● Required action: Reproduce word for word, from the entries below, the line with "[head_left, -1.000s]", the line with "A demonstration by", and every line between them, and nothing more.

● Entries supplied:
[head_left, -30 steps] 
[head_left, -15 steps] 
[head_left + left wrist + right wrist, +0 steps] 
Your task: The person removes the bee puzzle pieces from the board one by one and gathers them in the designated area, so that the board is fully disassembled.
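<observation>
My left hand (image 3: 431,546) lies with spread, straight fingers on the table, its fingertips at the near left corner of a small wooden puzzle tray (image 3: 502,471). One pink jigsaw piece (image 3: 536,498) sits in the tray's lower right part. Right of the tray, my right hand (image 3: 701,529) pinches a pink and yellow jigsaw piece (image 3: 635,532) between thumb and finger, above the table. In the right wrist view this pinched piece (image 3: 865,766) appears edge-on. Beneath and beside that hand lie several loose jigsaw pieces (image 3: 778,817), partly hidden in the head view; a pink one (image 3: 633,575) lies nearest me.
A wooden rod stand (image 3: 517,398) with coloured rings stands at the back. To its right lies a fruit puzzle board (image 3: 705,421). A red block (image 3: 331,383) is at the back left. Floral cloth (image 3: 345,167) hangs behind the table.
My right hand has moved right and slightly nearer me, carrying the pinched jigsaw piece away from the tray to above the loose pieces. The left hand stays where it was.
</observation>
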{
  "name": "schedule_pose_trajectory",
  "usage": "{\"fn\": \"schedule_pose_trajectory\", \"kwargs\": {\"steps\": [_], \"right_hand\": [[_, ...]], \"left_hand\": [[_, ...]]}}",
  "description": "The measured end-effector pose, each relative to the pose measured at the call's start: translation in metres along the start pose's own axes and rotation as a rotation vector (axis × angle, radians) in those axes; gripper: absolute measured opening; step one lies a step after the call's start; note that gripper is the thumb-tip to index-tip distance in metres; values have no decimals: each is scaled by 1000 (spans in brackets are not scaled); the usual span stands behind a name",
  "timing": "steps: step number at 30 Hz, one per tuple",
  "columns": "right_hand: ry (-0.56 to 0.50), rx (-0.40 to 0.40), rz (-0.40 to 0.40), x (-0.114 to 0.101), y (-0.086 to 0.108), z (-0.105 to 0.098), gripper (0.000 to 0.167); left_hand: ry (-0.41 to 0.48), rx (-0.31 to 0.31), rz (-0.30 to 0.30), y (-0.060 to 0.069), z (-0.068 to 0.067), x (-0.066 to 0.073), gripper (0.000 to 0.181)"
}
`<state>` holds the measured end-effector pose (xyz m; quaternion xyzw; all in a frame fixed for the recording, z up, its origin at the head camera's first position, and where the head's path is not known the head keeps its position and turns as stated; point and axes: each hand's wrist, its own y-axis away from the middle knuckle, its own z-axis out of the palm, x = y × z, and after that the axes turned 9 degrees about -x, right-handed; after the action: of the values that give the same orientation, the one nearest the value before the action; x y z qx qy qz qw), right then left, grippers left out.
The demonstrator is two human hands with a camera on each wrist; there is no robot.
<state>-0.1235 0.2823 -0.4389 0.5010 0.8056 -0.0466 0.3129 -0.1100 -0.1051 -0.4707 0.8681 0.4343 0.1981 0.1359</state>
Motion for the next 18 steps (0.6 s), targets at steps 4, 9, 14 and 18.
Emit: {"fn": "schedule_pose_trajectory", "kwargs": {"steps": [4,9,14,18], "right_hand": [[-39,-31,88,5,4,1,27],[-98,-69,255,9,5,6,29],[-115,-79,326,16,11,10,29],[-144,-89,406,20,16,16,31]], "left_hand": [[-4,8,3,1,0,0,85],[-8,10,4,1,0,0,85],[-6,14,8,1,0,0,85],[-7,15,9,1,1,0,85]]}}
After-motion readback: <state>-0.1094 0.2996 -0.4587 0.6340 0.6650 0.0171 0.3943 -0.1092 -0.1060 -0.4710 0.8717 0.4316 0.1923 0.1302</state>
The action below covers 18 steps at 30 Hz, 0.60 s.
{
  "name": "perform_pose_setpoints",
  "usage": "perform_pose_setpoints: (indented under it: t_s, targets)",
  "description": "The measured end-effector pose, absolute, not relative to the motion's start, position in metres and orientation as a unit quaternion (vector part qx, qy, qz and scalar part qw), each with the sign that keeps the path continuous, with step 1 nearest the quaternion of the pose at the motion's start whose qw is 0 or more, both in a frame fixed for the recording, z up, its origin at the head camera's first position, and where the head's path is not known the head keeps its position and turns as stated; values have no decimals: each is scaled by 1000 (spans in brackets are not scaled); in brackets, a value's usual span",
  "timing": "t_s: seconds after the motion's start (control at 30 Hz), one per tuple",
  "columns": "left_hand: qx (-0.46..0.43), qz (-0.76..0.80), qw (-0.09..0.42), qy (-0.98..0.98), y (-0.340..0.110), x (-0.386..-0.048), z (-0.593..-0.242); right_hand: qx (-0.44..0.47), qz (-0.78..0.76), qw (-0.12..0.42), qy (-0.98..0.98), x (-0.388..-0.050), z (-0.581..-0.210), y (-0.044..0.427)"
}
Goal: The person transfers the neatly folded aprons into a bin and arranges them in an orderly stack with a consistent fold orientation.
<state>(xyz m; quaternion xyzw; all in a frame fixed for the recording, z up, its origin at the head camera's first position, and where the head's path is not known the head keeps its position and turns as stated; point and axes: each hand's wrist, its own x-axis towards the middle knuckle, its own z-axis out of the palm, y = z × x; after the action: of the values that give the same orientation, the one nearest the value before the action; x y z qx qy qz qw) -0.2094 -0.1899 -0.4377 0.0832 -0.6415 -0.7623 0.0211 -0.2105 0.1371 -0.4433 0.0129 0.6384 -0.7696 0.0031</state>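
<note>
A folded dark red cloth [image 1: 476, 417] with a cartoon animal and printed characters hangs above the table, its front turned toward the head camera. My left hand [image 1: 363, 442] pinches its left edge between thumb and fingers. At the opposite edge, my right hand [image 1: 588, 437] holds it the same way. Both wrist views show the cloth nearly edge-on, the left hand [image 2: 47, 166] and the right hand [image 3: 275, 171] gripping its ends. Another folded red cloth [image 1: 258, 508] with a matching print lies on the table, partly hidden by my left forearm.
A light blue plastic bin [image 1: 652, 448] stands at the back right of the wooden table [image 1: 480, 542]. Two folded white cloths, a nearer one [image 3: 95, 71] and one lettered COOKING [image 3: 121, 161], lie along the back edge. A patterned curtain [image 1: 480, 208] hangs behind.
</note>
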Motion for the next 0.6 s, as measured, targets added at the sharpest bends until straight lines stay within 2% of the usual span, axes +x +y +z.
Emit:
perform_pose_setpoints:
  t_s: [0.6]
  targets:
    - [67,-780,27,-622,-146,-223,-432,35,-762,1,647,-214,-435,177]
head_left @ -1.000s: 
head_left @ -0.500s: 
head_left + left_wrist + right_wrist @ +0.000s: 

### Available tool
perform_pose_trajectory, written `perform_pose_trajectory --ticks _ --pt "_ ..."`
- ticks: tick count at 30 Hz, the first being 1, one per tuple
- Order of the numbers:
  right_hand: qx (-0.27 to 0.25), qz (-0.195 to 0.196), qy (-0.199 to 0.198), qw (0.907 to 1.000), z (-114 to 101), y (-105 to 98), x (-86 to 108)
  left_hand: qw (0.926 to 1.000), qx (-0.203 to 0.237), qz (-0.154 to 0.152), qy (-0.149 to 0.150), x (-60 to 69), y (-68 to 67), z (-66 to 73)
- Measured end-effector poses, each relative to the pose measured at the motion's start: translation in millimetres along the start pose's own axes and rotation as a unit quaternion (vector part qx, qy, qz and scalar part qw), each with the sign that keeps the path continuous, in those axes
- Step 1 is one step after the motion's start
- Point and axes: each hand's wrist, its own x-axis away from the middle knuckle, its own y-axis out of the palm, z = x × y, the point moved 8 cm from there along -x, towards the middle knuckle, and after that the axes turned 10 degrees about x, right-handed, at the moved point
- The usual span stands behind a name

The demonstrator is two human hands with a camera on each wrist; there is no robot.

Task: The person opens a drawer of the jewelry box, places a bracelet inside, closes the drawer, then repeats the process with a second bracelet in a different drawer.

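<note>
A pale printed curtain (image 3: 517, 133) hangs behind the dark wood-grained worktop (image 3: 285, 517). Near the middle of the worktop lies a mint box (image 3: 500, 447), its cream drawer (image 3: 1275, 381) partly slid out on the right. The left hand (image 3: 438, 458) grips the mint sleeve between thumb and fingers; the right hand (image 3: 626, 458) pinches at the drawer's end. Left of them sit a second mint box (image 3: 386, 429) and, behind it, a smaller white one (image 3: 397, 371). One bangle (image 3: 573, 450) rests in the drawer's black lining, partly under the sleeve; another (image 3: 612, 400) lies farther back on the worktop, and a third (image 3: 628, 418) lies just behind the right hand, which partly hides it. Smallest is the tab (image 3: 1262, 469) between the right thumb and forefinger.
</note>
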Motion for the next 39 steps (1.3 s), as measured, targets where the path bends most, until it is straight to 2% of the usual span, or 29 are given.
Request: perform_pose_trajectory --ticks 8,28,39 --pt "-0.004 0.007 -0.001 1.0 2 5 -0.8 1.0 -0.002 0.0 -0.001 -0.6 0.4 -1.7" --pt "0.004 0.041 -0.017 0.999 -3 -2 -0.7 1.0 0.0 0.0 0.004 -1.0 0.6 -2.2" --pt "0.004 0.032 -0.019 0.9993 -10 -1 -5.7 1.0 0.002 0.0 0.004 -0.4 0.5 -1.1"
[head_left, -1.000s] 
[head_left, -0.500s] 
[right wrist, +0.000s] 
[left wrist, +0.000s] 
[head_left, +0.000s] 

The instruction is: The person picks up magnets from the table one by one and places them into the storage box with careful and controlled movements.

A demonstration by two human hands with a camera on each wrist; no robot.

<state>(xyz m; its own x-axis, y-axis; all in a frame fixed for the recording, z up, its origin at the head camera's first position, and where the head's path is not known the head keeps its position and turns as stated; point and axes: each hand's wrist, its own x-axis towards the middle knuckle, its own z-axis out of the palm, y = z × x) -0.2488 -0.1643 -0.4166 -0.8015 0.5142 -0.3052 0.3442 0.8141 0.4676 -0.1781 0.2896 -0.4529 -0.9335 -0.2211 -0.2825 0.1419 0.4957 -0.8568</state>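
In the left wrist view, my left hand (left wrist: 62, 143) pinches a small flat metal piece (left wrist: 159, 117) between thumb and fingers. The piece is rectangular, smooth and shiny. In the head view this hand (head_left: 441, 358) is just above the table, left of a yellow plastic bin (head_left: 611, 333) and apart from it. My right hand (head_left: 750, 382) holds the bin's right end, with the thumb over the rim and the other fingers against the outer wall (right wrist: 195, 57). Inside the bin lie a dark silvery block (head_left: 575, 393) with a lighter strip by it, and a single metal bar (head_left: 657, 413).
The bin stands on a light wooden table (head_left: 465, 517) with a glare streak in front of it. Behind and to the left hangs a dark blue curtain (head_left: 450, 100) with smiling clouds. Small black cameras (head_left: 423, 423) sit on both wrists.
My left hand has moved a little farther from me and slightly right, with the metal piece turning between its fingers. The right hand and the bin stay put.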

● Answer for this exercise:
[head_left, -1.000s] 
[head_left, -0.500s] 
[right wrist, +0.000s] 
[left wrist, +0.000s] 
[head_left, +0.000s] 

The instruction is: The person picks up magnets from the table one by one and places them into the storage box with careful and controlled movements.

A demonstration by two human hands with a camera on each wrist; no robot.

This concludes the exercise.